Males and females appear to differ in their responses to some Alzheimer’s drugs – reboot

This post originally appeared on my blog in August.  Somehow, I accidently deleted it this week.  Here it is again with my apologies to those who have been unable to find it. If only rebooting my brain were as easy as rebooting my computer!

One of my first assigned research projects as a graduate student at Emory University was a study of the hypothalamic hormone called gonadotropic hormone releasing hormone (GnRH) in female rats.  The point was to verify if an increase in GnRH could be found in the pituitary portal circulation, specialized blood vessels connecting the hypothalamus and the pituitary gland, during specific times of the estrous cycle when the pituitary is secreting high levels of these gonadotropins, luteinizing hormone (LH) and follicle-stimulating hormone (FSH). I was trying to answer the question of whether the pulses seen in LH and FSH in peripheral blood were associated with and perhaps caused by pulses of GnRH in the pituitary portal blood. Each day of the week including weekends, I came to the lab to perform vaginal swabs on my rats and examine the vaginal cells under the microscope to determine what day of the 4- or 5-day estrous cycle each rat was on. This was a challenging project for a brand-new graduate student.  I learned a lot of useful techniques, and I experienced my first failure of a project that just wouldn’t come together. Perhaps most significantly, I just couldn’t collect enough of the portal blood to measure pulses.  Other researchers in the lab were working on similar projects with larger animals that were easier to work with. So, my mentor switched me to a new project measuring dopamine in the pituitary portal blood of male rats to see if dopamine was important in regulation of the pituitary hormone prolactin. This project was a success.  I was able to demonstrate that dopamine released by nerve cells in the hypothalamus is a physiologically important inhibitor of the pituitary secretion of prolactin. This resulted in my first published scientific paper as first author, and the paper received more citations than anything I have written since. I think this proved two things: 1) I was in the right place at the right time to finally resolve a dispute in the field and 2) male rats are, at times, less complicated than female rats as models for human physiology.
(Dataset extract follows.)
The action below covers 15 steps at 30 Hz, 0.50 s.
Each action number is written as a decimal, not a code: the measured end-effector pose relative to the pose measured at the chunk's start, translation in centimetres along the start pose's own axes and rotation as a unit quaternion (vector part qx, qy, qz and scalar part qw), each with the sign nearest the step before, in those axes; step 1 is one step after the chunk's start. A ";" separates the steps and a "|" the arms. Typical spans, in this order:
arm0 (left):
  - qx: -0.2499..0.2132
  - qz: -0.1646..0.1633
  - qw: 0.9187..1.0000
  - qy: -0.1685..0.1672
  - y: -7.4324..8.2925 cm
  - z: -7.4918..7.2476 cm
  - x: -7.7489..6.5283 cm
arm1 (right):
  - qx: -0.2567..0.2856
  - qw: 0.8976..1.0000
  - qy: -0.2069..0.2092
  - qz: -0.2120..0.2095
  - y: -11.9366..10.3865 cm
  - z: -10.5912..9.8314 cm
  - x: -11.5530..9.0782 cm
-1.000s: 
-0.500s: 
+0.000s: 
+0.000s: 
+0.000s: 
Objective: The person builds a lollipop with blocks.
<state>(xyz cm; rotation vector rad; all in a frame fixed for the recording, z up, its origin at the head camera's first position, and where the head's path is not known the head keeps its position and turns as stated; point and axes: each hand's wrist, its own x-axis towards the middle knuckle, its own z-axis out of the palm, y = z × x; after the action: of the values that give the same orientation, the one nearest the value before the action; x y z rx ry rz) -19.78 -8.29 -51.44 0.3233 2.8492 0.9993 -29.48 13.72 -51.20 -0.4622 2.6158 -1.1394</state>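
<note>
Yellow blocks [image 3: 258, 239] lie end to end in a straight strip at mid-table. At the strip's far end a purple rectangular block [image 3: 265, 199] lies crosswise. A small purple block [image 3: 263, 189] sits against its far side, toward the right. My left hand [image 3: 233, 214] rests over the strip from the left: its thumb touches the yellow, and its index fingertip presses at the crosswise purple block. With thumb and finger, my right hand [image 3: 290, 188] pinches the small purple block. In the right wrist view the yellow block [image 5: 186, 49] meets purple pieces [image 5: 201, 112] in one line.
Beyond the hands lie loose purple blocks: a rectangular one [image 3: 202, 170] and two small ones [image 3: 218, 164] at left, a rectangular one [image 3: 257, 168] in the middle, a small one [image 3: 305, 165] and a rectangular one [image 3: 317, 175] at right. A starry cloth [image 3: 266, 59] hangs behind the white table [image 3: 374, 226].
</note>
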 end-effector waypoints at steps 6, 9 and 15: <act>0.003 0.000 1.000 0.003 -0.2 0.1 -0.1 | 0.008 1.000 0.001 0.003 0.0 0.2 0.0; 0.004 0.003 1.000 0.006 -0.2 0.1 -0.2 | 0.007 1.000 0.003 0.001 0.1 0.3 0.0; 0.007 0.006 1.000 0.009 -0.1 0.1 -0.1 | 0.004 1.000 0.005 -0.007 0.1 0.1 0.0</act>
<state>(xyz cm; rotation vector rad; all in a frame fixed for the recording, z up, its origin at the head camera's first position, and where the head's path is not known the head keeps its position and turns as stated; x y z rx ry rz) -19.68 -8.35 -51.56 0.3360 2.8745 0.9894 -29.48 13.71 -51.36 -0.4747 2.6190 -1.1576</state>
Recent studies have shown that male and female humans with Alzheimer’s disease differ in a number of important ways. These studies are discussed in an opinion paper in the August issue of JAMA Neurology titled “A Call to Action to Address Sex Differences in Alzheimer Disease Clinical Trials.” Clinically normal, older females carrying the APOE-4 allele have a higher burden of global tau protein seen on brain PET scans than male APOE-4 carriers, and the women’s risk for progression to dementia is greater than men APOE-4 carriers. Women have a higher lifetime risk of getting dementia than men. Most alarming is that the small but statistically significant cognitive benefit seen in the aducanumab EMERGE trial and the more robust benefit seen in the lecanumab CLARITY-AD trial occurred primarily in males, not in women. The authors claim that only 8 of 118 dementia trials published so far have reported sex-disaggregated outcomes, and even when present, these sex-related differences may be buried in supplemental data or other hard-to-find sources. The authors of this opinion paper conclude that “as we anticipate more [Alzheimer’s] drugs to be approved and enter the market, it is imperative to ensure that sex differences in treatment effects are well understood before [these drugs] are prescribed to patients.”